**Collected material:**
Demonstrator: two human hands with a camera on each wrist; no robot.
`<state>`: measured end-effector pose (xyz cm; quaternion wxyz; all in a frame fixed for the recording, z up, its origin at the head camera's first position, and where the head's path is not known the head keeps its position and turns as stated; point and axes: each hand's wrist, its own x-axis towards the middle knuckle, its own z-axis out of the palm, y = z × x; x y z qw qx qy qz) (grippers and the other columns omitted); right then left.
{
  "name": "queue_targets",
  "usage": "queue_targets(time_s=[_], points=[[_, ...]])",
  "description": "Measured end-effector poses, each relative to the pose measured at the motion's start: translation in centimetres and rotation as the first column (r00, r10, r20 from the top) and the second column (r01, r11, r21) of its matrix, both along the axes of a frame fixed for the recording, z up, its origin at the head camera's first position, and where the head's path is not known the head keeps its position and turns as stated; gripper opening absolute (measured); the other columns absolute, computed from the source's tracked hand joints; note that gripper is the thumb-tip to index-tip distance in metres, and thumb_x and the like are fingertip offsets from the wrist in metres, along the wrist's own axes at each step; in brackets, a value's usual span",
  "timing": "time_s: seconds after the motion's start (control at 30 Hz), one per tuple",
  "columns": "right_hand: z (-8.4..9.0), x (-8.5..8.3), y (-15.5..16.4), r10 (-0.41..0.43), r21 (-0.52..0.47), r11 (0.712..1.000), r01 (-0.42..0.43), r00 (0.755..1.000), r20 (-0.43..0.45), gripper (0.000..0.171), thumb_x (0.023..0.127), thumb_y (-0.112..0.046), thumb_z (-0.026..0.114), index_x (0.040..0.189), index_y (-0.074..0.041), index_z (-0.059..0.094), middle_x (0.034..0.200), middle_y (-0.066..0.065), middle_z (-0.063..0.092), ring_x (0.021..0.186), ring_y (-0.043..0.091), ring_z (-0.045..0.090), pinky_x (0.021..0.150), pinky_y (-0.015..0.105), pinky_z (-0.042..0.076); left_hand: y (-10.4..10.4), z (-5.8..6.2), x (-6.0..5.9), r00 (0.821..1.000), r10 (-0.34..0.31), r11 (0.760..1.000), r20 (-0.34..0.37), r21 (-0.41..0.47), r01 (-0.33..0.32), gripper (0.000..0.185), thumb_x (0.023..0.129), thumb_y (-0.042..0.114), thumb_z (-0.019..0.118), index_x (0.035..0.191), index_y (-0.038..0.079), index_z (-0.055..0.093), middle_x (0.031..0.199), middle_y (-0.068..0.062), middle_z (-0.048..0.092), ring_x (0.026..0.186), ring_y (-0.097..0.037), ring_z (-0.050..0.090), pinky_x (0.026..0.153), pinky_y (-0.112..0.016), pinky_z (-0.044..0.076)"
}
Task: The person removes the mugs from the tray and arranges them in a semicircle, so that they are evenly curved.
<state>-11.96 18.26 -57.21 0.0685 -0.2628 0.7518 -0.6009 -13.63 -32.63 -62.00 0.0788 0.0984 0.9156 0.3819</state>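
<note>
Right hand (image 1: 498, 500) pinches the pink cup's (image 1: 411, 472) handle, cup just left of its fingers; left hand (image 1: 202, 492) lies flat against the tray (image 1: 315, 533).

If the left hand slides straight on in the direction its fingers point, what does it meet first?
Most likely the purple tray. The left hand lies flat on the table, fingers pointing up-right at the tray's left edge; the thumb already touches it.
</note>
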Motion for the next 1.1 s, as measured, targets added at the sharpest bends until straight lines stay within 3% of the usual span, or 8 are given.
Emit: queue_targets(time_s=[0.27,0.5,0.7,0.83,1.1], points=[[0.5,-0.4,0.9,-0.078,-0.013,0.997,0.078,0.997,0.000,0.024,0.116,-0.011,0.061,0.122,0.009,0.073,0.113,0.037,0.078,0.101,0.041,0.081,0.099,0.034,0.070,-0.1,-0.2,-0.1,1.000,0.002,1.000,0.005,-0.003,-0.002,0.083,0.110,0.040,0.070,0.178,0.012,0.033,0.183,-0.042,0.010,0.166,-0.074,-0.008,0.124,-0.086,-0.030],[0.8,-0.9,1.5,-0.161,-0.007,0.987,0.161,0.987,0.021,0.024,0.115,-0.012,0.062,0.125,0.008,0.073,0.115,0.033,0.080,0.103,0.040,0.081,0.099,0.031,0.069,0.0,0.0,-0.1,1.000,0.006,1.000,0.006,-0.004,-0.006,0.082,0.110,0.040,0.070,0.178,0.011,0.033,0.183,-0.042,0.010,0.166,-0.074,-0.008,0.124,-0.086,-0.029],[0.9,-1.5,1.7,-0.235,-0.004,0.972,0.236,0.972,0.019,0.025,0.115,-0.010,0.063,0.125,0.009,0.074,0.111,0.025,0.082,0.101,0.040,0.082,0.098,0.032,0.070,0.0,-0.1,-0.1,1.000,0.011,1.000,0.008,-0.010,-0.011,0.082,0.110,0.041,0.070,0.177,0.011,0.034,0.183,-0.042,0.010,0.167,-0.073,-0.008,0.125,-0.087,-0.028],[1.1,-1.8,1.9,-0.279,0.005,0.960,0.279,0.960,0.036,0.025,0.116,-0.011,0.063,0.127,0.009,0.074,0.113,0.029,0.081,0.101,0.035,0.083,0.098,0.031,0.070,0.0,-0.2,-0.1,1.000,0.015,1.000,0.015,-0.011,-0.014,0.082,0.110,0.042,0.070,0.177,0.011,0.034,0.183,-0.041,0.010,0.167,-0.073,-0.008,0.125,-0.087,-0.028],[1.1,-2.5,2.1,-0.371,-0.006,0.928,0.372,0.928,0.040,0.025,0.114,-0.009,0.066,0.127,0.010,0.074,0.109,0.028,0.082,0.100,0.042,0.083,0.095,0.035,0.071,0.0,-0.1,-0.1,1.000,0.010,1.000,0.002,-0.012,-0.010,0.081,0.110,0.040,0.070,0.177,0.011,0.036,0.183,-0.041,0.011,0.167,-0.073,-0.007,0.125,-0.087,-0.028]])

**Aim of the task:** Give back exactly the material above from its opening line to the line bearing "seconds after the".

**Response area:**
Demonstrator: two human hands with a camera on each wrist; no robot.
`<state>`: measured end-effector pose (xyz cm; quaternion wxyz; all in a frame fixed for the recording, z up, its origin at the head camera's first position, and where the head's path is not known the head keeps its position and turns as stated; point and axes: each hand's wrist, its own x-axis towards the middle knuckle, its own z-axis out of the palm, y = z × x; x y z qw qx qy qz) (grippers and the other columns omitted); right then left.
{
  "name": "queue_targets",
  "usage": "queue_targets(time_s=[_], points=[[_, ...]])",
  "description": "Measured end-effector poses, each relative to the pose measured at the motion's start: translation in centimetres and rotation as the first column (r00, r10, r20 from the top) and the second column (r01, r11, r21) of its matrix, both along the axes of a frame fixed for the recording, z up, its origin at the head camera's first position, and where the head's path is not known the head keeps its position and turns as stated; gripper opening absolute (measured); the other columns absolute, computed from the source's tracked hand joints; note that gripper is the thumb-tip to index-tip distance in metres, and thumb_x and the like are fingertip offsets from the wrist in metres, along the wrist's own axes at each step; in brackets, a value's usual span",
  "timing": "time_s: seconds after the motion's start (control at 30 Hz), one per tuple",

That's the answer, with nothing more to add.